L'Italia si butta alle spalle la grande crisi. Almeno in parte. A dieci anni dal fallimento di Lehman Brothers e a sei dalla crisi del debito sovrano, il fatturato aggregato del campione di aziende annualmente esaminate da Mediobanca è tornato ai livelli del 2008 o quasi (-0,6%) grazie alle esportazioni (cresciute del 25,2%), mentre il mercato interno rimane debole (-10,4%). La strada invece è in salita per quanto riguarda il recupero dei livelli di occupazione (-3,7% rispetto al 2008) e dei margini industriali (-11,6% rispetto al 2008, un dato che sarebbe stato peggiore senza l'apporto della manifattura tricolore e, in particolare, di Fca). Lo evidenzia il rapporto dell'area studi di Mediobanca dedicato ai «Dati cumulativi di 2075 imprese italiane», relativo sia alle aziende industriali, sia a quelle di servizi, e comprensivo di tutte le società con più di 500 dipendenti.

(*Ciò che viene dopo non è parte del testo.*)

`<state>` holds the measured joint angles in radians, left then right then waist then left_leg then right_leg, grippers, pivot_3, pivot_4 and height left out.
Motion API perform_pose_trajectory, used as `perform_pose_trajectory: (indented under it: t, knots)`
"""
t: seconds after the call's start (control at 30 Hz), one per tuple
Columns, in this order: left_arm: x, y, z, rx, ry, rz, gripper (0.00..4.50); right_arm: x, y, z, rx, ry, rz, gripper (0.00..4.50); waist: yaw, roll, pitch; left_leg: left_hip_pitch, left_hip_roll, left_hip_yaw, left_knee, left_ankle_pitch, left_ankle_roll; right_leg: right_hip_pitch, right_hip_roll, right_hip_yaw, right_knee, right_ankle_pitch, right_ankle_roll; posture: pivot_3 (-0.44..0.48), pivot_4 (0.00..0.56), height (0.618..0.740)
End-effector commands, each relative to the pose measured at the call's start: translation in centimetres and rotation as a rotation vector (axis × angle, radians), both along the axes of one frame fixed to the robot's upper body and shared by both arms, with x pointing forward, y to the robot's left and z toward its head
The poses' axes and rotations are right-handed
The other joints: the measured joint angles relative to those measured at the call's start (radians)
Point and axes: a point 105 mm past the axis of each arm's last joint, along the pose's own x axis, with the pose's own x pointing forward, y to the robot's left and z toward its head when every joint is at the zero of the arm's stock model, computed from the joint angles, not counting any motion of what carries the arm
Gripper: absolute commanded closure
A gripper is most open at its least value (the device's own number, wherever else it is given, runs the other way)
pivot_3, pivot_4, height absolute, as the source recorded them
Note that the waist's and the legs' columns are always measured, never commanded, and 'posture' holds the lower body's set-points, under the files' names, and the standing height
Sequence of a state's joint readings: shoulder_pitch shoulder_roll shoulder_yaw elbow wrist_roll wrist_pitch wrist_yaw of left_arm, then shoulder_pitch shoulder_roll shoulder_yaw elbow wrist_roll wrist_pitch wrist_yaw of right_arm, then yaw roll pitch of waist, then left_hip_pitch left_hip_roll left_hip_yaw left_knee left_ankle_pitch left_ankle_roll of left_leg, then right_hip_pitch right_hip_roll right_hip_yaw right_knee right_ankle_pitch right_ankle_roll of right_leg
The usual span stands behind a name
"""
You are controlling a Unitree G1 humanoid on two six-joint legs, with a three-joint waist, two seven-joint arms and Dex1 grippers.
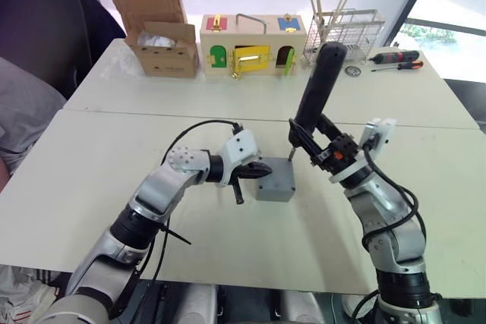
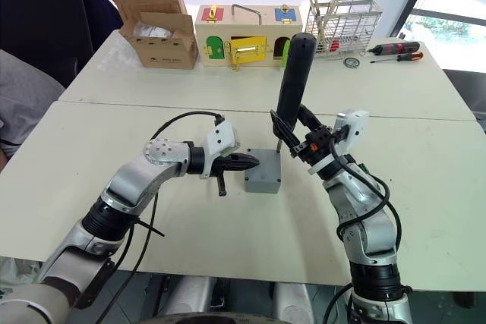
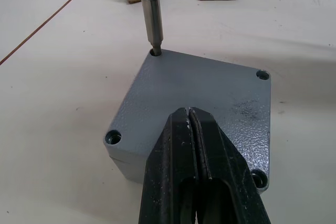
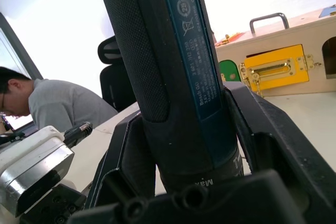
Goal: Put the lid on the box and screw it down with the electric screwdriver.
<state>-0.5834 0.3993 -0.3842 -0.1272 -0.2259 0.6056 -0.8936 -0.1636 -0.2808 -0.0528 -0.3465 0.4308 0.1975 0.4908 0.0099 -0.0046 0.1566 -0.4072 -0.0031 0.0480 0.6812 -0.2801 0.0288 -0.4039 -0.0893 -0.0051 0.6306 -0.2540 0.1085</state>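
One grey box (image 1: 275, 182) mid-desk (image 1: 91, 187), lid (image 3: 205, 95) on. Right gripper (image 1: 323, 149) jaws clamped on one electric screwdriver (image 1: 319, 85), bit in a corner screw hole. Left gripper (image 3: 197, 145) jaws closed, empty, pressing the lid. Two hand screwdrivers (image 1: 396, 59) far right.

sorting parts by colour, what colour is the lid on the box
Grey, with a slightly speckled finish. The lid shows best in the left wrist view.

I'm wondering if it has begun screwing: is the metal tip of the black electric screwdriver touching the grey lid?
Touching. In the left wrist view the electric screwdriver's bit sits down in a corner screw hole of the lid, with no gap showing.
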Motion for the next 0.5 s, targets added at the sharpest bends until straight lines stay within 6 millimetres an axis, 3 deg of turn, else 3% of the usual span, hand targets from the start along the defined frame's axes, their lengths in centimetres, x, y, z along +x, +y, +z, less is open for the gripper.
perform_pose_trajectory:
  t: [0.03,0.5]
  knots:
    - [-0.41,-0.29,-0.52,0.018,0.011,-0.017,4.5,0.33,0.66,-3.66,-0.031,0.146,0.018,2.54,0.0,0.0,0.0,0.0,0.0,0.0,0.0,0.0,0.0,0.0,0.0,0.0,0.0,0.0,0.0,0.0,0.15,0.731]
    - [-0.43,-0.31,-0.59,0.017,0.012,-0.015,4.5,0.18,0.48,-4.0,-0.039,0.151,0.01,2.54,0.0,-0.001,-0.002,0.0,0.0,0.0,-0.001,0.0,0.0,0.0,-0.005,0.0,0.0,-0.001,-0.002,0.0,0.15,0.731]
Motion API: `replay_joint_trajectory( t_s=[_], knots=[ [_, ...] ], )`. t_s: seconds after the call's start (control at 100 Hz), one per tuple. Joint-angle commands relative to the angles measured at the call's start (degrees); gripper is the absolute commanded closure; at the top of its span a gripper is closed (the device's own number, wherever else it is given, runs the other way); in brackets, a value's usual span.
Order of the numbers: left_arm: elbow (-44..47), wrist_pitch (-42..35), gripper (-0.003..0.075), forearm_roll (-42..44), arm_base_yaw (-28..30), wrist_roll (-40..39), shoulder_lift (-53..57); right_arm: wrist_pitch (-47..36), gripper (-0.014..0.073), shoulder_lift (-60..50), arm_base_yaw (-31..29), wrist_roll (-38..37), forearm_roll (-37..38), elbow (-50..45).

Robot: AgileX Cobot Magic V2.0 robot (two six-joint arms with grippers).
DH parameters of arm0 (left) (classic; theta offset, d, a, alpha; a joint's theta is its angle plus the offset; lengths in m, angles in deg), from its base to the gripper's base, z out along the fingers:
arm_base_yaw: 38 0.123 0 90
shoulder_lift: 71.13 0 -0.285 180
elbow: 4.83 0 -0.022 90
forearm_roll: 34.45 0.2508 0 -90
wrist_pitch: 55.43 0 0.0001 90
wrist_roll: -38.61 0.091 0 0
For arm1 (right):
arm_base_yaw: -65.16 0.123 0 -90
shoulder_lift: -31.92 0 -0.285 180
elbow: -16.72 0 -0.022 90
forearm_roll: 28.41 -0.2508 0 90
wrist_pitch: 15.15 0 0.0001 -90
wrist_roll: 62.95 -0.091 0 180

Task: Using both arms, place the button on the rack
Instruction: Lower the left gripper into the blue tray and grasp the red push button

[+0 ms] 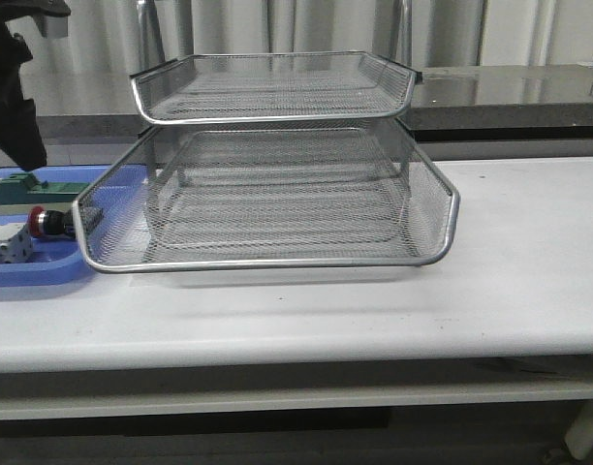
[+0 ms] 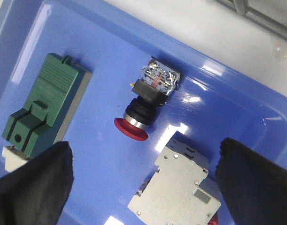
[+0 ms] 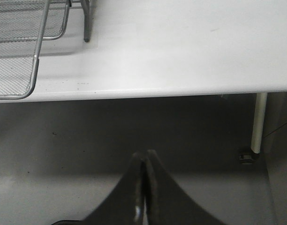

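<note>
1. At the table's (image 1: 529, 291) left edge, a blue plastic tray (image 2: 110, 61) is lying flat, and the left arm (image 1: 11, 87) is hanging above it.
2. The left gripper (image 2: 143, 180) is hovering over that tray with its black fingers (image 2: 35, 187) spread wide, gripping nothing.
3. A green block part (image 2: 42, 105) is lying toward the tray's far side, as the front view shows it.
4. The button (image 2: 146, 101) is lying on its side near the tray's middle, its red mushroom head (image 1: 40, 221) pointing away from its block body; it is sitting between the spread fingers but clear of both.
5. A white block part (image 2: 178, 185) is lying just beside the button's head, toward the tray's near edge.
6. The rack (image 1: 277, 184) is standing just right of the tray, its lower wire-mesh tray pulled forward toward the table's front edge.
7. The right gripper (image 3: 144, 187) is hanging below and in front of the table's front edge, its fingers pressed together with nothing between them.
</note>
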Motion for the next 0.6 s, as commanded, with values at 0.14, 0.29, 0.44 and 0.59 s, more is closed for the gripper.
replay_joint_trajectory(
  t_s=[0.14,0.29,0.44,0.59],
  knots=[
    [-2.2,-5.3,0.0125,-0.8,-0.3,5.5,0.5,-3.6,0.0661,0.2,-0.3,0.1,0.8,2.1],
    [-2.2,-7.5,0.0125,-0.5,-1.0,6.2,-1.4,-3.6,0.0661,0.2,-0.3,0.1,0.8,2.1],
    [-2.2,-9.5,0.0125,-0.1,-2.2,8.2,-3.0,-3.5,0.0661,0.2,-0.3,0.1,0.8,2.1],
    [-2.3,-11.4,0.0125,0.5,-3.1,8.4,-4.4,-3.5,0.0661,0.2,-0.3,0.1,0.8,2.1]
  ],
)
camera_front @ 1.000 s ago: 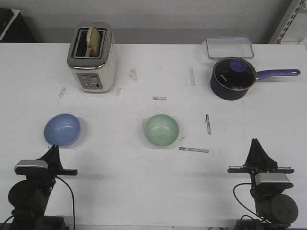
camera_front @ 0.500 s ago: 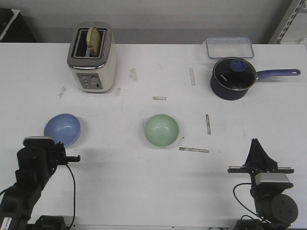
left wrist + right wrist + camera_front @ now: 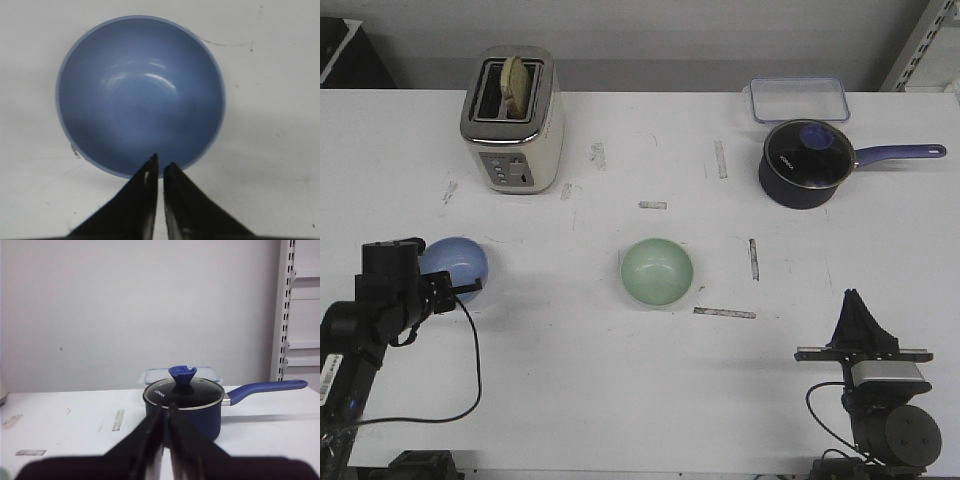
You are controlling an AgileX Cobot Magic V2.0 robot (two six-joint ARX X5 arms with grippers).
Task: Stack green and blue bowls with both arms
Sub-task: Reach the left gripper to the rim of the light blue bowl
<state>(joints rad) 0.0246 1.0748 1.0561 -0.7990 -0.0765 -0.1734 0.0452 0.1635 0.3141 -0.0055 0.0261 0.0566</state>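
Observation:
The light blue bowl (image 3: 460, 265) sits on the white table at the left, and fills the left wrist view (image 3: 140, 95). The pale green bowl (image 3: 657, 271) sits at the table's middle, empty. My left gripper (image 3: 160, 162) is shut and empty, its tips over the blue bowl's near rim; in the front view the arm (image 3: 390, 285) covers the bowl's left part. My right gripper (image 3: 855, 298) is shut and empty near the front right edge, far from both bowls, pointing at the saucepan in the right wrist view (image 3: 165, 407).
A cream toaster (image 3: 512, 120) with bread stands at the back left. A dark navy saucepan (image 3: 805, 165) with a purple handle and a clear container (image 3: 799, 98) stand at the back right. Tape marks dot the table.
My left arm has risen from the front edge and moved forward over the blue bowl's near side. The right arm and both bowls have not moved.

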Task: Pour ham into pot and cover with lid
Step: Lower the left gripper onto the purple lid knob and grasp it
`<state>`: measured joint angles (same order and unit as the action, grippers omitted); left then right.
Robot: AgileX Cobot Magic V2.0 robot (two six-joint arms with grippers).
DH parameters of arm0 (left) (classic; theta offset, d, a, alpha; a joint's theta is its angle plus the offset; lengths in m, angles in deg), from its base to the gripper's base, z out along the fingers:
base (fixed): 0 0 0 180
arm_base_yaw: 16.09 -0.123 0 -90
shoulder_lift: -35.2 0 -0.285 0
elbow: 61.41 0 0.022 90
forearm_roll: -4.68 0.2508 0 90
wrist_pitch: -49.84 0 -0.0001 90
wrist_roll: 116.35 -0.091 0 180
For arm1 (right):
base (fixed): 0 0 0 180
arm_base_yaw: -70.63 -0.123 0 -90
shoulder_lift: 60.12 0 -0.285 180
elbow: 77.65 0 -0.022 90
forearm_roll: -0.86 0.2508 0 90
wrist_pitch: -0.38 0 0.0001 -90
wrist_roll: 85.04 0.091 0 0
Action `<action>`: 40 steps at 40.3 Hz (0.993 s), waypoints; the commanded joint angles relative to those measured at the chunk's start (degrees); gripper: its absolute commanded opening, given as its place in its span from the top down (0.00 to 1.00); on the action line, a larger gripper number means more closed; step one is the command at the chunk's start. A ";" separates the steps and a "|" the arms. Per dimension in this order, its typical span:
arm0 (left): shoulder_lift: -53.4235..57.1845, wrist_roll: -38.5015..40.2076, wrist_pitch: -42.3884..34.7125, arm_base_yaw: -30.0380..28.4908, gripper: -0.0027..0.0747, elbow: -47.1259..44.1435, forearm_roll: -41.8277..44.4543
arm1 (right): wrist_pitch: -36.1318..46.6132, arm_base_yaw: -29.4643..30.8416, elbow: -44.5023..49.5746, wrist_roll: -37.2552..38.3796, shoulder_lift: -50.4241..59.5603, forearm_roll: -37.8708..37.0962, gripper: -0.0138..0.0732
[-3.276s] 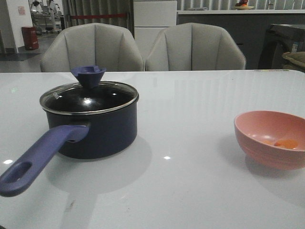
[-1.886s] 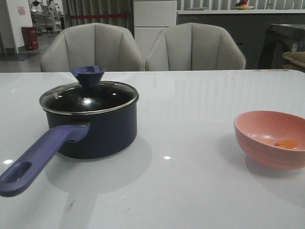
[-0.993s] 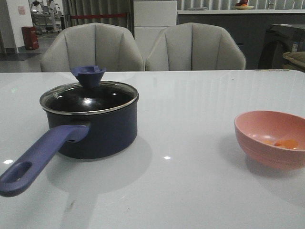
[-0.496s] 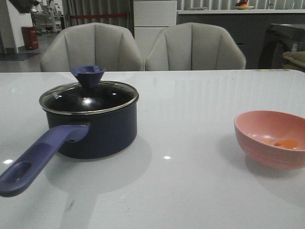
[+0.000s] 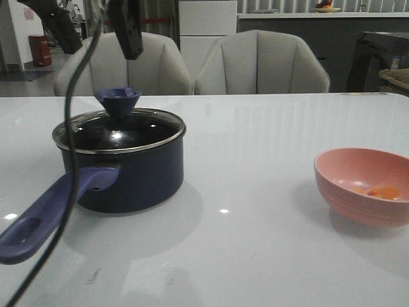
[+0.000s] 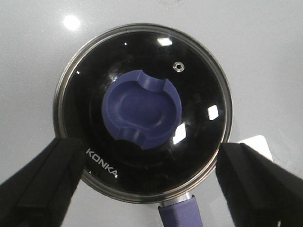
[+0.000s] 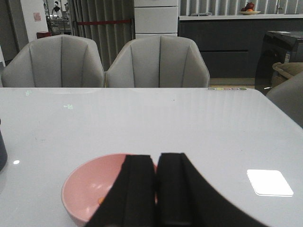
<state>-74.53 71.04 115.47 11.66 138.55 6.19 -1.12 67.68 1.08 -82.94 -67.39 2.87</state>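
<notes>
Both grippers seen only in wrist views: left gripper [image 6: 151, 189] wide above lid [image 6: 144, 134]; right gripper [image 7: 156, 189] closed, empty.

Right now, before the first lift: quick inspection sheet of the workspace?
Surface: glossy white table, bare between the items.
Job's things: dark navy saucepan; clear glass lid seated on it; orange-pink ham pieces in the pink round bowl.
Clutter: nothing seen.
Grippers: left gripper open, above the lid, apart from it; right gripper shut, empty, near the bowl.
Cables: black cable hangs in front of the saucepan.
Surroundings: two grey chairs behind the table.
</notes>
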 commanded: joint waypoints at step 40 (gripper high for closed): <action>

A cambiare nell'ultimo decennio è stata la performance dei diversi settori. Sul lungo termine a vincere sono state le attività nell'ambito della pelletteria (+52,5%), le utility locali dall'acqua, infrastrutture (+33%), mezzi di trasporto (+29% ma che scende a un più modesto +9,9% escludendo Fca), bevande (+20,2%), conserviero (+28%) e la grande distribuzione (+21,8%). Sono invece ancora ben lontane dai livelli del 2008 le aziende attive nell'editoria (-42%), nei prodotti per l'edilizia (-36,5%), nel settore petrolifero (-35,6%), nell'impiantistica (-23,5%) e nelle telecomunicazioni (-22,7%).
In questo scenario l'ufficio studi di Piazzetta Cuccia definisce il 2017 un anno «da non sprecare» soprattutto in vista dei punti interrogativi evidenziatesi negli ultimi mesi: le tensioni nel commercio internazionale e la frenata delle imprese di costruzione che segnala la stagnazione dei grandi progetti. Lo scorso anno ha segnato la svolta: dopo quattro anni di «flessione continuativa», i ricavi aggregati del campione esaminato sono ritornati a crescere del 5,8% rispetto all'esercizio precedente grazie a un rialzo quasi corale dei settori rappresentati (hanno fatto eccezione le tv in calo dell'1,9%, l'editoria -3,3% e le imprese di costruzione -3,5%). A sostenere la ripresa ha concorso anche il minor peso del fisco sceso al 20,8% dal 28,3% del 2013. In questo contesto il 73,3% delle imprese ha raggiunto il livello di «investment grade» con l'alta tecnologia (all'84%) ai vertici. Il 2017 ha portato buone notizie anche sul fronte degli investimenti con un aumento del 6,4% rispetto alla media registrata nel quattro anni precedenti. Nel complesso nel corso dell'ultimo quinquennio gli investimenti sono cresciuti del 27,5% e, parallelamente, la competitività delle imprese ha recuperato il 12,7 per cento.
Sul fronte della proprietà lo studio nota come un terzo dei ricavi aggregati delle aziende oggetto dello studio sia generato da imprese di proprietà straniera (in tutto sono 557).
Queste, nel corso del 2017 hanno investito in Italia 10,9 miliardi contro i 18,5 miliardi delle società a controllo italiano, hanno pagato stipendi più alti del 10% e goduto di una produttività superiore del 12,5 per cento.